All data represent means ± standard deviation (n = 20 subjects per group). AST: aspartate aminotransferase; ALT: alanine aminotransferase; LDH: lactate dehydrogenase; T-bili: total bilirubin; ALP: alkaline phosphatase; γ-GTP: γ-glutamyl transpeptidase; CK: creatine kinase; FBS: fasting blood sugar; HbA1c: hemoglobin A1c; TC: total cholesterol; LDL-C: low-density lipoprotein cholesterol; HDL-C: high-density lipoprotein cholesterol; TG: triglyceride; TP: total protein; Alb: albumin; UN: urea nitrogen; CRE: creatinine; UA: uric acid; Na: sodium; Cl: chlorine; K: potassium; Ca: calcium; IP: inorganic phosphorus; Mg: magnesium; Fe: iron; w: week. † Significant difference between the placebo and fucoidan groups within the same week (p < 0.05, t-test).

2.3.3. Evaluation of Adverse Events

To evaluate the safety of the test food, adverse events during the ingestion period were recorded. Across both groups, 28 adverse events were observed during the ingestion period. However, following interviews and medical examinations by a doctor, it was concluded that serious adverse events had not occurred, and causal relationships with the test food did not exist. In addition, subjects recovered from all adverse events without further problems (Table 5).

Table 5

List of adverse events during the ingestion period.
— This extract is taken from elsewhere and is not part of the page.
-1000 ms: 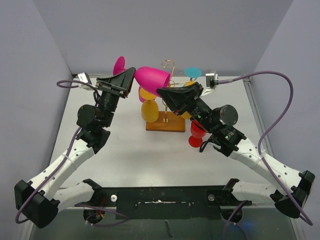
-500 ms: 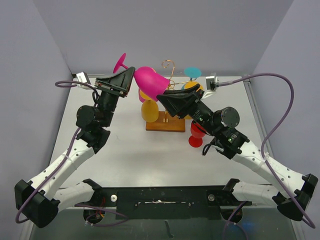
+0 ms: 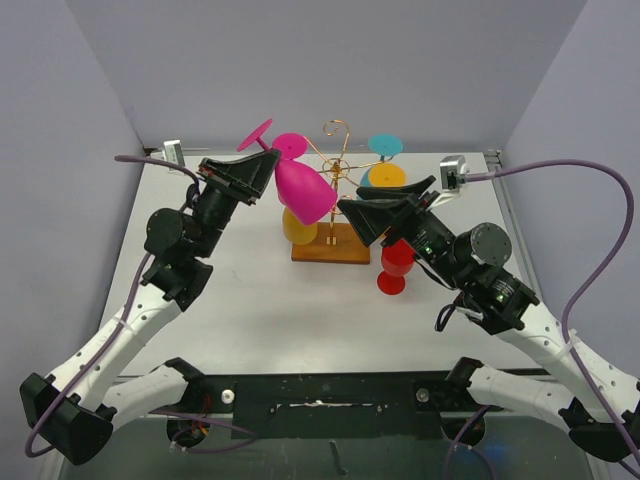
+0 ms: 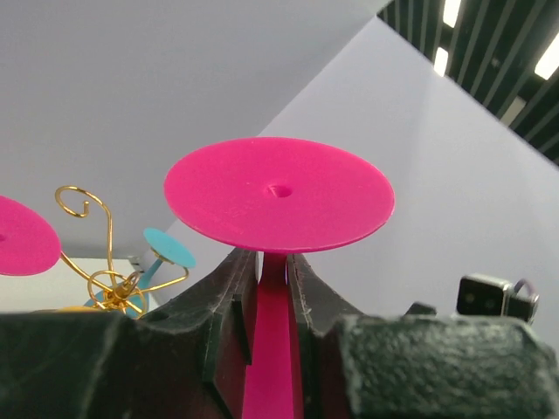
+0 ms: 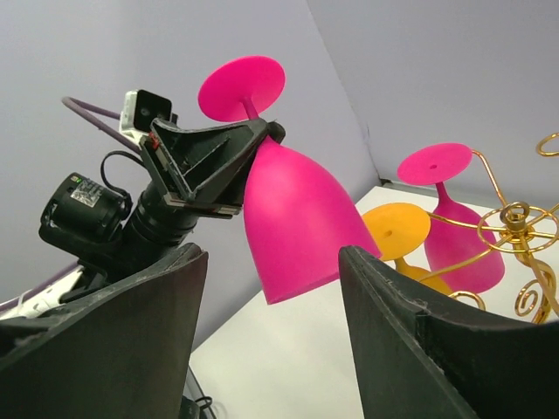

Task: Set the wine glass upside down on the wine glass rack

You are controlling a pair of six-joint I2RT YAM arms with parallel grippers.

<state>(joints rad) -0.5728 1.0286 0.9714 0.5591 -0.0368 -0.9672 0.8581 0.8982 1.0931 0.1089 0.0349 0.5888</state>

Group	Adverse Event	Case	Treatment	Outcome	Causality	Study
Fucoidan	Cold	7	3	7	All unrelated	Continue all
	Pharyngitis	2	1	2	Unrelated	Continue all
	Neck strain	1	1	1	Unrelated	Continue
	Tooth cavity	1	1	1	Unrelated	Continue
Placebo	Cold	10	9	10	All unrelated	Continue all
	Pharyngitis and cough	1	0	1	Unrelated	Continue
	Abdominal pain	1	0	1	Unrelated	Continue
	Automatic nerves disorder	1	1	1	Probably unrelated	Continue
	Sprain	1	1	1	Unrelated	Continue
	Back pain	1	1	1	Unrelated	Continue
	Fatigue	1	1	1	Unrelated	Continue
	Gum disease	1	1	1	Unrelated	Continue

Numbers represent the number of subjects.

3. Discussion

3.1. NK Cell Activity

The raw materials for fucoidan, i.e., edible seaweeds such as kombu, wakame, and mozuku, have a long history of being consumed as food in Japan. In the present study, fucoidan derived from mozuku (C. okamuranus) was used as a test sample. In previous studies, fucoidan has been reported to have effects on immunity in animals [17,19] and humans [18,20]. In the present study, healthy subjects were randomly allocated to fucoidan and placebo groups, and peripheral-blood-derived NK cell activity was evaluated after daily oral ingestion of fucoidan (3 g) for 12 weeks. Results showed that NK cell activity was significantly enhanced in the fucoidan group after ingestion of fucoidan; specifically, this activity was significantly enhanced in male subjects but not in female subjects. Normal cells have MHC class I receptors on their surface that suppress the activity of NK cells. However, cancer cells and virus-infected cells have decreased or deficient MHC class I expression, in which case the activation signal for NK cells is increased; this is a characteristic of attacking and removing cancer cells and virus-infected cells. In the present study, however, healthy adults were tested; thus, conditions related to cancer and virus-infected cells are not relevant.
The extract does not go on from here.